Pasta Salad with Sun-Dried Tomatoes
“Sundried tomatoes are having their moment in the sun again, as chefs and home cooks have rediscovered so many uses for the sweet-tart flavor they provide. Rao’s Homemade’s Limited Edition Reserve sundried tomatoes are the perfect addition to pizza, focaccia, pasta, salads, charcuterie presentations, or blended into some EVOO to make a delicious spread. Sometimes I just eat them by themselves.”
- Frank Pellegrino Jr.
1 pound of cooked Rao's Homemade Farfalle pasta
½ cup of Rao’s Homemade Ligurian olive oil
1 cup of small mozzarella (bocconcini) cheese balls or diced mozzarella
1 medium sized orange bell peppers, diced
1 medium sized yellow bell peppers, diced
1 medium sized green bell peppers, diced
1 jar of Rao’s Homemade Sun-dried tomatoes, drained and sliced into thirds
3 garlic cloves, minced
1 ½ cup of sliced fresh basil
1 tablespoon of grated Pecorino Romano cheese
1 jar of Rao’s Homemade Mediterranean olives, drained (optional)
Kosher salt and freshly ground black pepper to taste
Cook the pasta following the package directions in salted, boiling water. Allow pasta to cool to room temperature or add it to the refrigerator*.

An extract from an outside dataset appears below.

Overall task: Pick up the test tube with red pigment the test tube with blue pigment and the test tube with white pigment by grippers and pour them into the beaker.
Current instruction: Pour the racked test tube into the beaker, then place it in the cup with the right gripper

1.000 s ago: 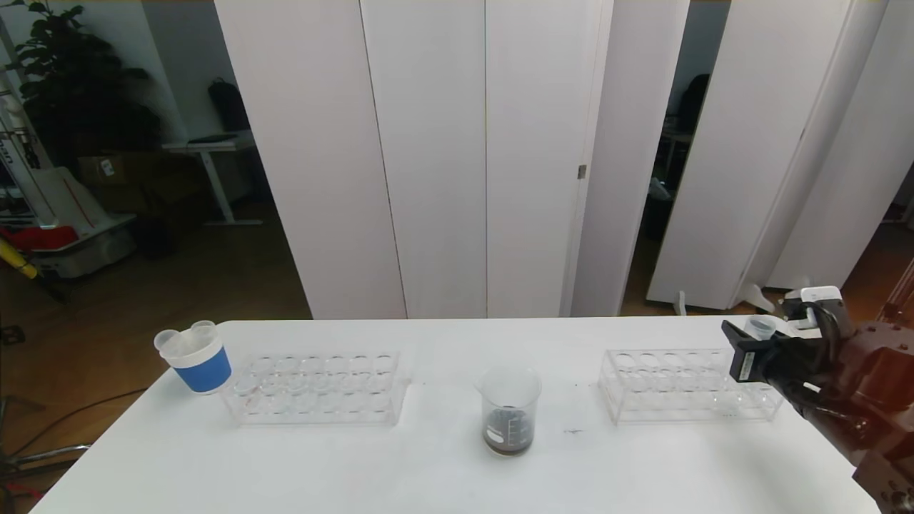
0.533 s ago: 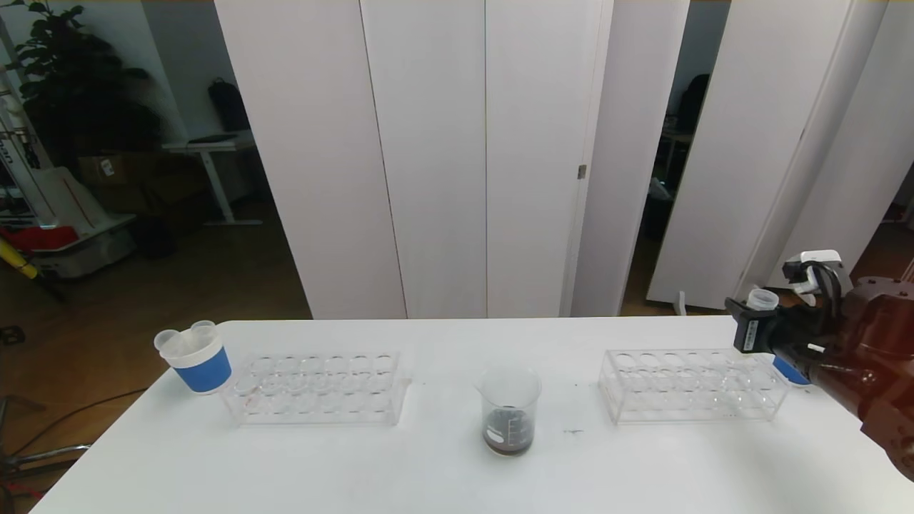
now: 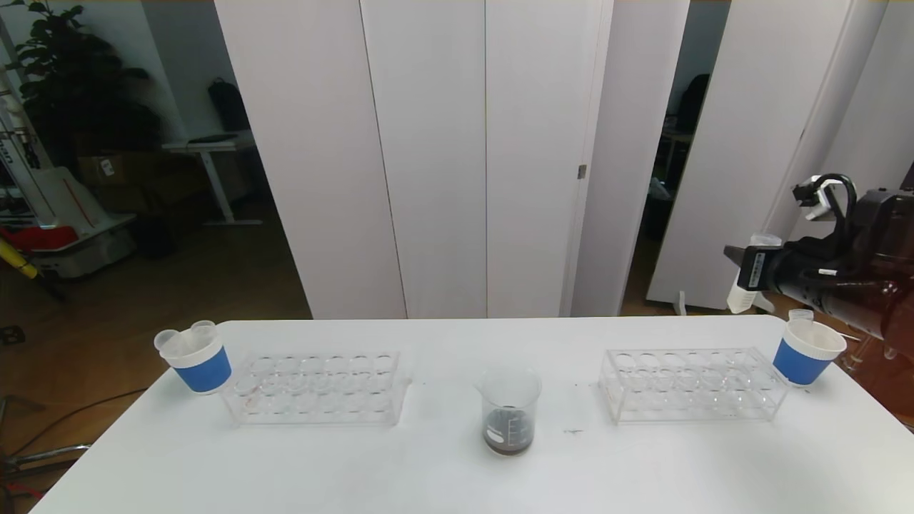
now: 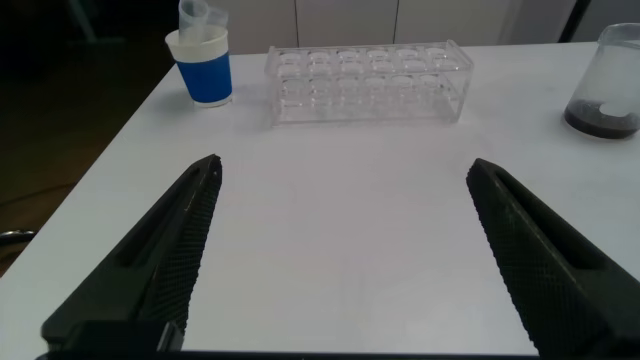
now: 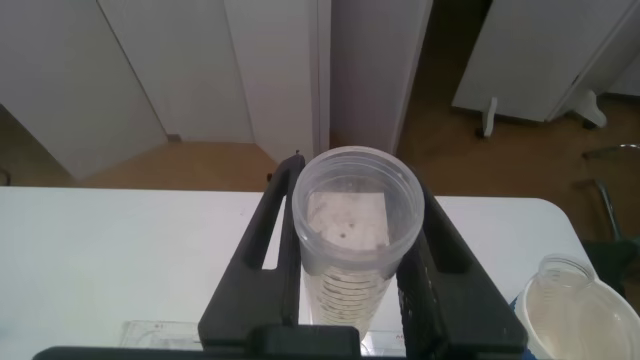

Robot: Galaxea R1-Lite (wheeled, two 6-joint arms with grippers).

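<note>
My right gripper (image 3: 746, 270) hangs in the air above the table's far right corner, shut on the test tube with white pigment (image 3: 740, 298). In the right wrist view the ridged tube (image 5: 355, 215) stands upright between the black fingers (image 5: 262, 245), its open mouth toward the camera. The beaker (image 3: 508, 410) stands at the table's middle with dark liquid at its bottom. My left gripper (image 4: 345, 168) is open over bare table at the near left, nothing between its fingers, with the beaker (image 4: 610, 90) farther off. The test tubes with red and blue pigment are out of view.
Two clear racks lie on the table: the left rack (image 3: 318, 389) and the right rack (image 3: 689, 385). A blue-and-white cup (image 3: 200, 360) with empty tubes stands at the far left. Another cup (image 3: 807, 353) sits under the right gripper.
My right gripper has risen from beside the right rack with the white-pigment tube in it, uncovering the blue cup below. The left gripper has not moved.
</note>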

*Recipe tip after making the pasta, make sure to toss in the olive oil before placing in the fridge. This ensures the pasta from sticking together.
In a large mixing bowl, toss the pasta with the Ligurian olive oil. Stir in remaining ingredients and toss gently. Let sit for 30 minutes at room temperature so that the flavors marry before serving.